*** Available data Section Begins ***

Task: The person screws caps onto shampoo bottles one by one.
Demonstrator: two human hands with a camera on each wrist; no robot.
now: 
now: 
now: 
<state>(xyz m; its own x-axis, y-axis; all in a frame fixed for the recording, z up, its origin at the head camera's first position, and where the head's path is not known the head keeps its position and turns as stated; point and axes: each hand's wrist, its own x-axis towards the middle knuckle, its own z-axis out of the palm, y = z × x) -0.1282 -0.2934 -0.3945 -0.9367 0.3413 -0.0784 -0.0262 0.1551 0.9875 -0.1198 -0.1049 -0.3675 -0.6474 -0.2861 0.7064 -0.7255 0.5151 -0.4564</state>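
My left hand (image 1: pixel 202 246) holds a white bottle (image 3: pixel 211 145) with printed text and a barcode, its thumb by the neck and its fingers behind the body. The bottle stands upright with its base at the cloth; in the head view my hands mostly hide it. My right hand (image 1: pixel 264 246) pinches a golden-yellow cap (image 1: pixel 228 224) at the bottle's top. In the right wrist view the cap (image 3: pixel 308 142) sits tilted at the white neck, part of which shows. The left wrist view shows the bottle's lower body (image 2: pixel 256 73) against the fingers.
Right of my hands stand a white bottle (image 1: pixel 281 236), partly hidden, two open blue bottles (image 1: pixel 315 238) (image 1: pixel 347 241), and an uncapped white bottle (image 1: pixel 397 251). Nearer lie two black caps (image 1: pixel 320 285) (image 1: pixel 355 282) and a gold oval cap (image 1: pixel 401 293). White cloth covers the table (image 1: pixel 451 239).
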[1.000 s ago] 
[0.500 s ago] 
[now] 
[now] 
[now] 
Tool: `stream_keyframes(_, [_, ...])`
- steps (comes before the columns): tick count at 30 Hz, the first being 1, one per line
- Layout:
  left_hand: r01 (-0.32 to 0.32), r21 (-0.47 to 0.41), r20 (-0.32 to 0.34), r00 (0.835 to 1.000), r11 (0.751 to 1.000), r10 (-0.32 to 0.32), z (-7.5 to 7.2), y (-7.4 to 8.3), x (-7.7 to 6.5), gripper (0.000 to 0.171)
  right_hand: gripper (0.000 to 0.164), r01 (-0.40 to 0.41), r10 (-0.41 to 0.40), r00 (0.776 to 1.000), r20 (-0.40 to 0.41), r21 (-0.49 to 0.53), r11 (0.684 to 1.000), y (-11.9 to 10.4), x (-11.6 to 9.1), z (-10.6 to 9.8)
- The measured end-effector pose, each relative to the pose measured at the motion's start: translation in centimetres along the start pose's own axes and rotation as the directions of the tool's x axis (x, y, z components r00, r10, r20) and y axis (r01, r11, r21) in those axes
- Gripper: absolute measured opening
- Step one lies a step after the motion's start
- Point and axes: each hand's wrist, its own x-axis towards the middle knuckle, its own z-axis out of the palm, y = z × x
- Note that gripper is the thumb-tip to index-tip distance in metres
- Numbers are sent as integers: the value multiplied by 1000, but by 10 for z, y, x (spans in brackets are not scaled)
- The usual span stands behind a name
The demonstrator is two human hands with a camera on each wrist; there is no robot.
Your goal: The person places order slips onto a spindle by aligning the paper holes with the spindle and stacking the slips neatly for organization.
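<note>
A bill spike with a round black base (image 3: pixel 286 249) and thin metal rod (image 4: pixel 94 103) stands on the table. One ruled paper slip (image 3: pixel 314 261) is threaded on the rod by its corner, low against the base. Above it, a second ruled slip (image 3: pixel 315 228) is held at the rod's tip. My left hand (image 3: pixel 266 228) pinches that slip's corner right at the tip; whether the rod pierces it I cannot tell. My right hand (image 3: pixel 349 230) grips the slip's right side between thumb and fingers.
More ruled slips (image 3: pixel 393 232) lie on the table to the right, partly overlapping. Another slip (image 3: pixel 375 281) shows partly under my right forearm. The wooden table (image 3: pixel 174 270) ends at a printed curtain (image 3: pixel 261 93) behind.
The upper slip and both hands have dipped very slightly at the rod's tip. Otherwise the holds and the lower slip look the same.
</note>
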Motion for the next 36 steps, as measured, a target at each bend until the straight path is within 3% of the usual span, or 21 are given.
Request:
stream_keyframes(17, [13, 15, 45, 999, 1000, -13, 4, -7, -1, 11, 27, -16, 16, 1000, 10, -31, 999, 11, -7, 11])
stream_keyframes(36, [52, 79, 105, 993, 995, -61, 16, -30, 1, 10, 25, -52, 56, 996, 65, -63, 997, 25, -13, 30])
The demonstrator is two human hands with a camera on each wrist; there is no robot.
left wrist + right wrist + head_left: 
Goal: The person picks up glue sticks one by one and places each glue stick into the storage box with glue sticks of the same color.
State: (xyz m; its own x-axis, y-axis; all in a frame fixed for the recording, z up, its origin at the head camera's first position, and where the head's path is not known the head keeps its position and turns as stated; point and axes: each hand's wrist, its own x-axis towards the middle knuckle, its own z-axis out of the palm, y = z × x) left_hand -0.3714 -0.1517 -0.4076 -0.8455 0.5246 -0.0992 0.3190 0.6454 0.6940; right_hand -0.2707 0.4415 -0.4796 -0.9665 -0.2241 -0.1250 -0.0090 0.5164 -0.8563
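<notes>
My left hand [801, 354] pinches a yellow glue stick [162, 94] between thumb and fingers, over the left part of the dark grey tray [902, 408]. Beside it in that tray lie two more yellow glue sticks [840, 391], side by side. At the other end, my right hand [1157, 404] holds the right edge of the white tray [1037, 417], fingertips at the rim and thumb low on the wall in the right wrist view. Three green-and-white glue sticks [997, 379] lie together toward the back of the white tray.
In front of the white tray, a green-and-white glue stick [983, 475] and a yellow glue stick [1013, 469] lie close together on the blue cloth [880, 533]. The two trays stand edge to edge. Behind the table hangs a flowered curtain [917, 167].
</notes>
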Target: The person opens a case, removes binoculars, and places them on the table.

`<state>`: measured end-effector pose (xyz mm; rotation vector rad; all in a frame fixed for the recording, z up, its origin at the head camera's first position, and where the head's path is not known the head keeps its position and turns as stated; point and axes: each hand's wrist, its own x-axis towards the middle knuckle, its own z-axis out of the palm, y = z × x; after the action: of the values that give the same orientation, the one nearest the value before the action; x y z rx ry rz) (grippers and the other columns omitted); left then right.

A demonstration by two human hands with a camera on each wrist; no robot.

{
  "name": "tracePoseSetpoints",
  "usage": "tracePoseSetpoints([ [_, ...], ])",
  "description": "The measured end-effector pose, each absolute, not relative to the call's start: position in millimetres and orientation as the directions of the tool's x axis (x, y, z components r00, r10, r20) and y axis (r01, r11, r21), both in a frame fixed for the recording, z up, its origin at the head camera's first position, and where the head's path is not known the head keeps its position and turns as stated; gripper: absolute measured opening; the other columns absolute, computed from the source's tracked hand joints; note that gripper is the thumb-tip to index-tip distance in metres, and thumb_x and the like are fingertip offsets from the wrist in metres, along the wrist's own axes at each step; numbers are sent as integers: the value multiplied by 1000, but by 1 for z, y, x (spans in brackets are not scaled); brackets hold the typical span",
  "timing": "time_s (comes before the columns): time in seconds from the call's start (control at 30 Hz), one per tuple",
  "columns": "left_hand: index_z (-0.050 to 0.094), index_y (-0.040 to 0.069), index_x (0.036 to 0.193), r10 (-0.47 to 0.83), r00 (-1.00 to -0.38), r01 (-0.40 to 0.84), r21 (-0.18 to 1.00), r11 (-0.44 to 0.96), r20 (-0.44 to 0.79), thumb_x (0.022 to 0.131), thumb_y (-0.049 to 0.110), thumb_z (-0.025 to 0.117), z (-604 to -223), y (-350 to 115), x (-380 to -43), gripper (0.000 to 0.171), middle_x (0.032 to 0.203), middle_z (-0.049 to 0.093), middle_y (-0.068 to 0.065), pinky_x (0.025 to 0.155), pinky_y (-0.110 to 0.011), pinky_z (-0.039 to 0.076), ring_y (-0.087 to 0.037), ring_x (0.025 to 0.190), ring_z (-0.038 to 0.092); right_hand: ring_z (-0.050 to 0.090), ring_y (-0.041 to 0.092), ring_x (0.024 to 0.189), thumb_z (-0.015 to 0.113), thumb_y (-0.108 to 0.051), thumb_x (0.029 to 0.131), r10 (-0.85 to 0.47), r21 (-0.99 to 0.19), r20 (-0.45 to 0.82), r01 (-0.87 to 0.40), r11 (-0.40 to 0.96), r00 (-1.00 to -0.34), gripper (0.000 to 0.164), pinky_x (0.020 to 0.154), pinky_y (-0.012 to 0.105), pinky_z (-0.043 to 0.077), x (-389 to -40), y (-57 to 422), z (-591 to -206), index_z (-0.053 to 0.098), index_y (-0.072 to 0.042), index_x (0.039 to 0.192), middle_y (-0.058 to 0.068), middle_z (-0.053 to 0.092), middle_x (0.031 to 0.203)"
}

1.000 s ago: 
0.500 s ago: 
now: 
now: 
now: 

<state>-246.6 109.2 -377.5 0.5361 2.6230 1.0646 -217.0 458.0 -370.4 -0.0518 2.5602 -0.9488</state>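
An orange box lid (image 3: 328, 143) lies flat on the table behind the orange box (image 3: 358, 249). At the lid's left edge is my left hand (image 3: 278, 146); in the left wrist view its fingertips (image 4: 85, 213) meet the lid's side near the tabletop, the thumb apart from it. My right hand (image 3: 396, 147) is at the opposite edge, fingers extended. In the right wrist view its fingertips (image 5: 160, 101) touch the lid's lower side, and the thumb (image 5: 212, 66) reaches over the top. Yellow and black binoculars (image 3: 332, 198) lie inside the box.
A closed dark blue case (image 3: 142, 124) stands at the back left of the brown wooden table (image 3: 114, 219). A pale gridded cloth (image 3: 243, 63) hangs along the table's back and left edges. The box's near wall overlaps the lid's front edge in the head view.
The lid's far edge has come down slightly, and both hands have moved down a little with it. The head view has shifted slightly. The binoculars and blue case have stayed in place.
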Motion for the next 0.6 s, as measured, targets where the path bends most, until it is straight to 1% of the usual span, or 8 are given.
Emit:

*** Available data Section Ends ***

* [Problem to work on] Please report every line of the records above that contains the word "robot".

* [Response to this exercise]
Demonstrator: two human hands with a camera on each wrist; no robot.
The demonstrator is two human hands with a camera on each wrist; there is no robot.
The demonstrator is two human hands with a camera on each wrist; there is no robot.
A demonstration by two human hands with a camera on each wrist; no robot.

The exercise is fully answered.